The Studer A800 and EP-34 Tape Echo emulations are killers IMHO and the most “analog” of any plugins I have heard. I always assumed that partly what made analog sound like analog are the differences that result from the fact that no two tubes, capacitors, resistors, pots, and other parts can be manufactured to be exactly the same and they adjust to periods of use differently, etc. where digital is because it is just code. And yet, somehow you guys have captured this. Is that programmed in or are my assumptions just incorrect?

There are more interesting behaviors in the circuit design itself and the way the parts interact without necessarily needing to go into parts tolerance variation. In general, our approach is measuring a new unit, or a freshly serviced and calibrated unit that behaves as closely to the original manufacturer’s intentions as possible. This ensures the best measurement data which then is compared to plug-in’s design based on the circuit analysis. If I may speak for our engineers, if there’s a discrepancy between the plug-in and target hardware device, either there’s an error in the diagram, or a behavior is not necessarily represented in the diagram, in which case we would make a model based on the measured behavior. Each is a safeguard to the other, as is the “user” listening and measurement evaluation (my job, among many others in the process). However, it is interesting to note that a few circuits we’ve modeled were more susceptible to parts variation and aging than others—another reason to thoroughly service the units before beginning work.

Thanks Will for taking the time out of your busy schedule to do this.

A final note:
I just want to add that I am not saying that software emulations bring all that expensive hardware brings.

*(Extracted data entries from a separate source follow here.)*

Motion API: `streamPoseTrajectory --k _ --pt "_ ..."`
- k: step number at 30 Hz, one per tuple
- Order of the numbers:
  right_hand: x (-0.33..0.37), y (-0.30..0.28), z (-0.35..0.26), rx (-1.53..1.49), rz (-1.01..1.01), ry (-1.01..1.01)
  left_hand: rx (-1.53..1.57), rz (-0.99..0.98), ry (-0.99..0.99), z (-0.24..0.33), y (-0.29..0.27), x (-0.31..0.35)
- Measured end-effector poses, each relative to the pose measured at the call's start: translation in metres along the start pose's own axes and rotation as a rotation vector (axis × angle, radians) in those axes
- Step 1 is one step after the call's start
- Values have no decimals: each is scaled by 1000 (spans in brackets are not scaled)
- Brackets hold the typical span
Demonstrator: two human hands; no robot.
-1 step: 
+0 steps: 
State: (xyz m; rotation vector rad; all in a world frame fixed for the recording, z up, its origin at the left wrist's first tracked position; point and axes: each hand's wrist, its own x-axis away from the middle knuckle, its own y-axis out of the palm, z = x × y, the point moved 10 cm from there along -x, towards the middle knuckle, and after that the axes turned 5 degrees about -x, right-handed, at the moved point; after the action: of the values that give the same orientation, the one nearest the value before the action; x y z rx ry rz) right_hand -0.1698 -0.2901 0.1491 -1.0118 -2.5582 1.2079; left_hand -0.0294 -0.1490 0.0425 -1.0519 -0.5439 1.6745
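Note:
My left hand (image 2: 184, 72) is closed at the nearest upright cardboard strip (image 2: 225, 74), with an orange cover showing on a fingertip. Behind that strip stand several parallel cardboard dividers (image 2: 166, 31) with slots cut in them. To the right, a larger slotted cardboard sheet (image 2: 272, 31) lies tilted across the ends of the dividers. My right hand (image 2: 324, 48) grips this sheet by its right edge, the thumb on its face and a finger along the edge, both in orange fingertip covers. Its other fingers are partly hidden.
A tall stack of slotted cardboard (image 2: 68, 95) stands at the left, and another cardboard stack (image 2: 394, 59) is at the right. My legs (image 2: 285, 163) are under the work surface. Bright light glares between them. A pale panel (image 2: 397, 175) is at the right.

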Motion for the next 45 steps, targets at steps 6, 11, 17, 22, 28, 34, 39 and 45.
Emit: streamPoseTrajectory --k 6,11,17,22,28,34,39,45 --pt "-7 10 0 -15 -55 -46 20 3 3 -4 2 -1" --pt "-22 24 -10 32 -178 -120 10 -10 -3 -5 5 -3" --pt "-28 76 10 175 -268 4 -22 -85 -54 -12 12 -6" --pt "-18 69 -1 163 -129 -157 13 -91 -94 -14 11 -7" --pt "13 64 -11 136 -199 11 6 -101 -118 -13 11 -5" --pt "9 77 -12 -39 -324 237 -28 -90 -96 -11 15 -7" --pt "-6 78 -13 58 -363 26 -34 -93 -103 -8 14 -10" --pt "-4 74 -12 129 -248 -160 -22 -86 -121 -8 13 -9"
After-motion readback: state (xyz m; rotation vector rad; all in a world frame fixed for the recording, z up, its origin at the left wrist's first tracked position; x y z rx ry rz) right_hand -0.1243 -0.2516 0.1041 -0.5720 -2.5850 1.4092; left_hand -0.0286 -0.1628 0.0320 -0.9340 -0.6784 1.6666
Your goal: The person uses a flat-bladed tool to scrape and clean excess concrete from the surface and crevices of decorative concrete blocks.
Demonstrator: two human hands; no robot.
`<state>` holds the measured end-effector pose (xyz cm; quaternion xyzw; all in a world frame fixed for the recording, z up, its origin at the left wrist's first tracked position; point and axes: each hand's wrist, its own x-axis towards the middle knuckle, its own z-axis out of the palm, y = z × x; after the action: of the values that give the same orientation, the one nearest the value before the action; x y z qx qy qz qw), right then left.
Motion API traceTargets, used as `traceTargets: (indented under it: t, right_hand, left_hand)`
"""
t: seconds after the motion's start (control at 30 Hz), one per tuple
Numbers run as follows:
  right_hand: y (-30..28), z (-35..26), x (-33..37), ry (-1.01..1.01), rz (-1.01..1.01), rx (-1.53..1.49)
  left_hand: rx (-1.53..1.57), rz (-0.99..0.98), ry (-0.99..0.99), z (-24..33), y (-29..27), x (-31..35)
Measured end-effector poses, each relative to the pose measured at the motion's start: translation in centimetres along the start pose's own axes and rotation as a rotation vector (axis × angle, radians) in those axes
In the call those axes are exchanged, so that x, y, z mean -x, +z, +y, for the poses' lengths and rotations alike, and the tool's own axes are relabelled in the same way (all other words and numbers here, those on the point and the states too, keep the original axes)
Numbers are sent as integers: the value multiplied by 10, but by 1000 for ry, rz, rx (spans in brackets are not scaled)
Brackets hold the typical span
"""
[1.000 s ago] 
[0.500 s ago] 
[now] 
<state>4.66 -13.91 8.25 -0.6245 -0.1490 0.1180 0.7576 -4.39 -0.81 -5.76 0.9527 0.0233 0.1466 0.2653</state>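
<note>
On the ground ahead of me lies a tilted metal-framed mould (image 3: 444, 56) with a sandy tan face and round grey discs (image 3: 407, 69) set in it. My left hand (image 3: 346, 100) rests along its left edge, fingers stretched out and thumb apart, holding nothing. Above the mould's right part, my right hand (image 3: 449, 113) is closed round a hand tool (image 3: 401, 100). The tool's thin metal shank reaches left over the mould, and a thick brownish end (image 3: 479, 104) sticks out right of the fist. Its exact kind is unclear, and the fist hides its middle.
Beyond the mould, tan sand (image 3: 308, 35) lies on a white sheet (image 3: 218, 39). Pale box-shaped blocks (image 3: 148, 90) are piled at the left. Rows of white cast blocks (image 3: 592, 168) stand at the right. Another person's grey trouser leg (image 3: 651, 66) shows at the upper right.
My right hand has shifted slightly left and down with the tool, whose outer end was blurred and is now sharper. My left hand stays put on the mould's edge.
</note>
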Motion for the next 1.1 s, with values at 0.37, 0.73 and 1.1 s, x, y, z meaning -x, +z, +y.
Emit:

Tubes age, hand crafted parts will vary somewhat, a compressor sounds different on the way in than on the way out, and so on and so on. But having the ability to totally recall mixes, use many more instances than even successful studios could afford with the hardware are enormous plusses for those of us working in a DAW. There are a lot of fine plugin developers and choices these days but in my opinion, the UAD platform belongs on anyone’s short list for serious consideration.

Comments

By George Leger III on December 8th, 2010 at 12:55 pm

Regarding your comment on how using the UAD plug-ins made your mixes better: I had just completed mixing a CD when I purchased my first UAD-1 card, and as a test I decided to remix one song with the card, using the basic plug-ins: 1176, la-2a, Pultec, CS-1, and a few others. My client was so blown away by the difference that we went back and remixed a whole 11 song CD, and in the end it became so much better than it was.

I now own 4 UAD-1 and a UAD-2 Duo, and I refuse to work without them. I won’t mix at another studio, regardless of what they have (since most studio’s have about 5% of the hardware the UAD’s emulate). The UAD family of plug-ins, and the additional power I get in my systems to mix, are one of the best things out today in my opinion.

George Leger III

By Hequin O'Mas on December 10th, 2010 at 11:03 pm

The Studer A800 is awesome! What it does to the low-end is so sexy.